ASSIGNMENT: Please return each of the entries below exactly as they appear.

[RECORDS FOR THIS EXERCISE Boundary: Start]

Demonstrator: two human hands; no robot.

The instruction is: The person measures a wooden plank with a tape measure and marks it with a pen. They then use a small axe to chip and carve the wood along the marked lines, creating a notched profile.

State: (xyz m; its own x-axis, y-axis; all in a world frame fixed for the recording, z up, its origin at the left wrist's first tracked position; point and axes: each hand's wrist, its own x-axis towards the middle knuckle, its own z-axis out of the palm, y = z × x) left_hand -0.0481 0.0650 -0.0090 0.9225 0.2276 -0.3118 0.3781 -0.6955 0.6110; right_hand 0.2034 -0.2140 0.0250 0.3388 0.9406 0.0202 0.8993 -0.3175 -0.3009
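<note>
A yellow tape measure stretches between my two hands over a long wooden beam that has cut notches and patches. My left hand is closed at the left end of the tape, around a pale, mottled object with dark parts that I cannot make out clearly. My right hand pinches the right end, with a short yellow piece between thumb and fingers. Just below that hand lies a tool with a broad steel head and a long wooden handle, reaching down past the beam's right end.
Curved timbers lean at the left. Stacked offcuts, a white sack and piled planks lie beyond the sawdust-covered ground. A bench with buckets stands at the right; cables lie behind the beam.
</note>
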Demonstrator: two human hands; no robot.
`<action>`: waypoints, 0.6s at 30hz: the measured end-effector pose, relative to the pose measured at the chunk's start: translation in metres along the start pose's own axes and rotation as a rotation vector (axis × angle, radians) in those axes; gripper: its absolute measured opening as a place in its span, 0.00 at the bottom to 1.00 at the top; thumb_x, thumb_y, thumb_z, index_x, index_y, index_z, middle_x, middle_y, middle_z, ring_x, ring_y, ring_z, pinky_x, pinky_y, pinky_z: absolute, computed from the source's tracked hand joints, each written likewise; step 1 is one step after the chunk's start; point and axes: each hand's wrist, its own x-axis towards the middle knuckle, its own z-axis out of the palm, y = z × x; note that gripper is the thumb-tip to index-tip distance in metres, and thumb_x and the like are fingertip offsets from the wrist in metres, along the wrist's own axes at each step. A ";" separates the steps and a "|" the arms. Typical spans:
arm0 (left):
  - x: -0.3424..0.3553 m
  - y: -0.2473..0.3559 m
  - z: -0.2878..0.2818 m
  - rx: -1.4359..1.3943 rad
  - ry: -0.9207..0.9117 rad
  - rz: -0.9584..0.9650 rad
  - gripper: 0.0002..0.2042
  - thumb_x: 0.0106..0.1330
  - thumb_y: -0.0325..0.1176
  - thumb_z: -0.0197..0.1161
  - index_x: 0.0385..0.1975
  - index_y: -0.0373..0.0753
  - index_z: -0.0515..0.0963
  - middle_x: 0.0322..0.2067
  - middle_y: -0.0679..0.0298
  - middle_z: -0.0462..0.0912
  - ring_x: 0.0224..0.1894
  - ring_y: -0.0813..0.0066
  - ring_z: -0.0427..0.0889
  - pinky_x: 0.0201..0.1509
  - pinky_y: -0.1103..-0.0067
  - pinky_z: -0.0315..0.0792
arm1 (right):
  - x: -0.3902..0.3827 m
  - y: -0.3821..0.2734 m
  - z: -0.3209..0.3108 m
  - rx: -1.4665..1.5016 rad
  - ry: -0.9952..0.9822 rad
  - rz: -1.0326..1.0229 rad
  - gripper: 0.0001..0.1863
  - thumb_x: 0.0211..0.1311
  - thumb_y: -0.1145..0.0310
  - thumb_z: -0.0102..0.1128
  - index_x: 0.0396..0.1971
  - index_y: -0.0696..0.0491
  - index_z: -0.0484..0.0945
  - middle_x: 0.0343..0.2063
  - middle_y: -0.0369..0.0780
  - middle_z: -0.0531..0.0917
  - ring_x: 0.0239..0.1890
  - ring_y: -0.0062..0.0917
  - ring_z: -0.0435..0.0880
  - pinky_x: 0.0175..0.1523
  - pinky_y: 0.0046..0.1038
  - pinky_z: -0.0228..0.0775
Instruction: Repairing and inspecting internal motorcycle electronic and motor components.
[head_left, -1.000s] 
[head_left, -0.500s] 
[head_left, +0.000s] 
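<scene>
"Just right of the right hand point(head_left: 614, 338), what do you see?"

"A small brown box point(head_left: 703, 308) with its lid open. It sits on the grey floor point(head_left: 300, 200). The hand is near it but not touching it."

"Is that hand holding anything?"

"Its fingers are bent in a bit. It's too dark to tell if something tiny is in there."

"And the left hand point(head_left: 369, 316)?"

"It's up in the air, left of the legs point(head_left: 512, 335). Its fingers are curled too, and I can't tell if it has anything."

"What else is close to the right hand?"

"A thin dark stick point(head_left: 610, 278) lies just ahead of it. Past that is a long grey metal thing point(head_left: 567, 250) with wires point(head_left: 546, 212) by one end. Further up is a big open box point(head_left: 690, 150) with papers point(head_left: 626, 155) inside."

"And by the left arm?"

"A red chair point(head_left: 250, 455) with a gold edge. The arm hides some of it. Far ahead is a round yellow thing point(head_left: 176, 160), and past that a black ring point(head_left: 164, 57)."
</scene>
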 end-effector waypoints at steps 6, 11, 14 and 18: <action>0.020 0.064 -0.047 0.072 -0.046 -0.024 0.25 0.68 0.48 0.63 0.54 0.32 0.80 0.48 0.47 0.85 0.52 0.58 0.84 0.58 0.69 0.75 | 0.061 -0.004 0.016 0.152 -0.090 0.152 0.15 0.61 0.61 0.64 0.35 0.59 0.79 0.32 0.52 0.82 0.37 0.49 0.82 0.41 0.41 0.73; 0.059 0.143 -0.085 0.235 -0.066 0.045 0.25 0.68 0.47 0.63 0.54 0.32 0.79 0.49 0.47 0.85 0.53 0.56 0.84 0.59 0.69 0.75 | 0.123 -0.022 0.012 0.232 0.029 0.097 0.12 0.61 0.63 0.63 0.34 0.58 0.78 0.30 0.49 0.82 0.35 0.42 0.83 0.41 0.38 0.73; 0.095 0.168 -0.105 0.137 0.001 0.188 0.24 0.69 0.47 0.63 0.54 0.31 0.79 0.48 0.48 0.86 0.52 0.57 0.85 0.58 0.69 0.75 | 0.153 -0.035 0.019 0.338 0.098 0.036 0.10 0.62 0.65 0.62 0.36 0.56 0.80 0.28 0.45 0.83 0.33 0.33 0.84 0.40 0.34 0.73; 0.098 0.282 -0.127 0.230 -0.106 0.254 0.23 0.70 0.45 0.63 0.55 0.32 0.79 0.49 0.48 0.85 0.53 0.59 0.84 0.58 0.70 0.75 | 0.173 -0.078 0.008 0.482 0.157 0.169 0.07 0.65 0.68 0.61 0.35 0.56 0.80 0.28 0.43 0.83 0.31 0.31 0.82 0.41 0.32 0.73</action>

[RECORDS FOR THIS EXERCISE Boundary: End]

WRITTEN SOLUTION:
Demonstrator: two human hands; no robot.

The instruction is: The person measures a wooden plank with a tape measure and marks it with a pen. They then use a small axe to chip and carve the wood along the marked lines, creating a notched profile.

State: (xyz m; its own x-axis, y-axis; all in a world frame fixed for the recording, z up, its origin at the left wrist's first tracked position; point and axes: each hand's wrist, its own x-axis towards the middle knuckle, its own z-axis out of the palm, y = z × x) left_hand -0.0481 0.0650 -0.0090 0.9225 0.2276 -0.3118 0.3781 -0.6955 0.6110; right_hand 0.2034 -0.2140 0.0250 0.3388 0.9406 0.0202 0.8993 -0.3175 -0.3009
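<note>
A yellow tape measure stretches between my two hands over a long wooden beam that has cut notches and patches. My left hand is closed at the left end of the tape, around a pale, mottled object with dark parts that I cannot make out clearly. My right hand pinches the right end, with a short yellow piece between thumb and fingers. Just below that hand lies a tool with a broad steel head and a long wooden handle, reaching down past the beam's right end.
Curved timbers lean at the left. Stacked offcuts, a white sack and piled planks lie beyond the sawdust-covered ground. A bench with buckets stands at the right; cables lie behind the beam.
</note>
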Demonstrator: two human hands; no robot.
`<action>`: waypoints, 0.6s at 30hz: the measured end-effector pose, relative to the pose measured at the chunk's start: translation in metres along the start pose's own axes and rotation as a rotation vector (axis × angle, radians) in those axes; gripper: its absolute measured opening as a place in its span, 0.00 at the bottom to 1.00 at the top; thumb_x, thumb_y, thumb_z, index_x, index_y, index_z, middle_x, middle_y, middle_z, ring_x, ring_y, ring_z, pinky_x, pinky_y, pinky_z: absolute, computed from the source's tracked hand joints, each written likewise; step 1 is one step after the chunk's start; point and axes: each hand's wrist, its own x-axis towards the middle knuckle, its own z-axis out of the palm, y = z × x; note that gripper is the thumb-tip to index-tip distance in metres, and thumb_x and the like are fingertip offsets from the wrist in metres, along the wrist's own axes at each step. A ";" separates the steps and a "|" the arms. Typical spans:
arm0 (left):
  - x: -0.3424..0.3553 m
  - y: -0.2473..0.3559 m
  - z: -0.2878..0.2818 m
  - rx: -1.4359..1.3943 rad
  - ry: -0.9207..0.9117 rad
  - rz: -0.9584..0.9650 rad
  - gripper: 0.0002..0.2042
  - thumb_x: 0.0106..0.1330
  - thumb_y: -0.0325..0.1176
  - thumb_z: -0.0197..0.1161
  - index_x: 0.0385..0.1975
  - index_y: -0.0373..0.0753
  - index_z: -0.0515..0.0963
  - middle_x: 0.0322..0.2067
  - middle_y: -0.0679..0.0298
  - middle_z: -0.0462..0.0912
  - ring_x: 0.0224..0.1894
  - ring_y: -0.0813..0.0066
  - ring_z: -0.0427..0.0889
  - pinky_x: 0.0201..0.1509
  - pinky_y: -0.1103..-0.0067
  - pinky_z: -0.0315..0.0792
arm1 (right):
  - x: -0.3902..0.3827 m
  - y: -0.3821..0.2734 m
  - z: -0.3209..0.3108 m
  - rx: -1.4665..1.5016 rad
  - ry: -0.9952..0.9822 rad
  - rz: -1.0326..1.0229 rad
  - gripper: 0.0001..0.1863
  - thumb_x: 0.0211..0.1311
  - thumb_y: -0.1145..0.0310
  - thumb_z: -0.0102..0.1128
  - index_x: 0.0396..0.1971
  - index_y: -0.0696..0.0491
  - index_z: -0.0484..0.0945
  - middle_x: 0.0343..0.2063
  - middle_y: -0.0369..0.0780
  - middle_z: -0.0531..0.0917
  - ring_x: 0.0239..0.1890
  - ring_y: -0.0062..0.0917
  - ring_z: -0.0435..0.0880
  - pinky_x: 0.0175..0.1523
  - pinky_y: 0.0046..0.1038
  - pinky_z: -0.0228..0.0775
Instruction: Repairing and inspecting internal motorcycle electronic and motor components.
[head_left, -1.000s] 
[head_left, -0.500s] 
[head_left, +0.000s] 
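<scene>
"Just right of the right hand point(head_left: 614, 338), what do you see?"

"A small brown box point(head_left: 703, 308) with its lid open. It sits on the grey floor point(head_left: 300, 200). The hand is near it but not touching it."

"Is that hand holding anything?"

"Its fingers are bent in a bit. It's too dark to tell if something tiny is in there."

"And the left hand point(head_left: 369, 316)?"

"It's up in the air, left of the legs point(head_left: 512, 335). Its fingers are curled too, and I can't tell if it has anything."

"What else is close to the right hand?"

"A thin dark stick point(head_left: 610, 278) lies just ahead of it. Past that is a long grey metal thing point(head_left: 567, 250) with wires point(head_left: 546, 212) by one end. Further up is a big open box point(head_left: 690, 150) with papers point(head_left: 626, 155) inside."

"And by the left arm?"

"A red chair point(head_left: 250, 455) with a gold edge. The arm hides some of it. Far ahead is a round yellow thing point(head_left: 176, 160), and past that a black ring point(head_left: 164, 57)."
</scene>
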 end-effector waypoints at steps 6, 11, 14 and 18: <action>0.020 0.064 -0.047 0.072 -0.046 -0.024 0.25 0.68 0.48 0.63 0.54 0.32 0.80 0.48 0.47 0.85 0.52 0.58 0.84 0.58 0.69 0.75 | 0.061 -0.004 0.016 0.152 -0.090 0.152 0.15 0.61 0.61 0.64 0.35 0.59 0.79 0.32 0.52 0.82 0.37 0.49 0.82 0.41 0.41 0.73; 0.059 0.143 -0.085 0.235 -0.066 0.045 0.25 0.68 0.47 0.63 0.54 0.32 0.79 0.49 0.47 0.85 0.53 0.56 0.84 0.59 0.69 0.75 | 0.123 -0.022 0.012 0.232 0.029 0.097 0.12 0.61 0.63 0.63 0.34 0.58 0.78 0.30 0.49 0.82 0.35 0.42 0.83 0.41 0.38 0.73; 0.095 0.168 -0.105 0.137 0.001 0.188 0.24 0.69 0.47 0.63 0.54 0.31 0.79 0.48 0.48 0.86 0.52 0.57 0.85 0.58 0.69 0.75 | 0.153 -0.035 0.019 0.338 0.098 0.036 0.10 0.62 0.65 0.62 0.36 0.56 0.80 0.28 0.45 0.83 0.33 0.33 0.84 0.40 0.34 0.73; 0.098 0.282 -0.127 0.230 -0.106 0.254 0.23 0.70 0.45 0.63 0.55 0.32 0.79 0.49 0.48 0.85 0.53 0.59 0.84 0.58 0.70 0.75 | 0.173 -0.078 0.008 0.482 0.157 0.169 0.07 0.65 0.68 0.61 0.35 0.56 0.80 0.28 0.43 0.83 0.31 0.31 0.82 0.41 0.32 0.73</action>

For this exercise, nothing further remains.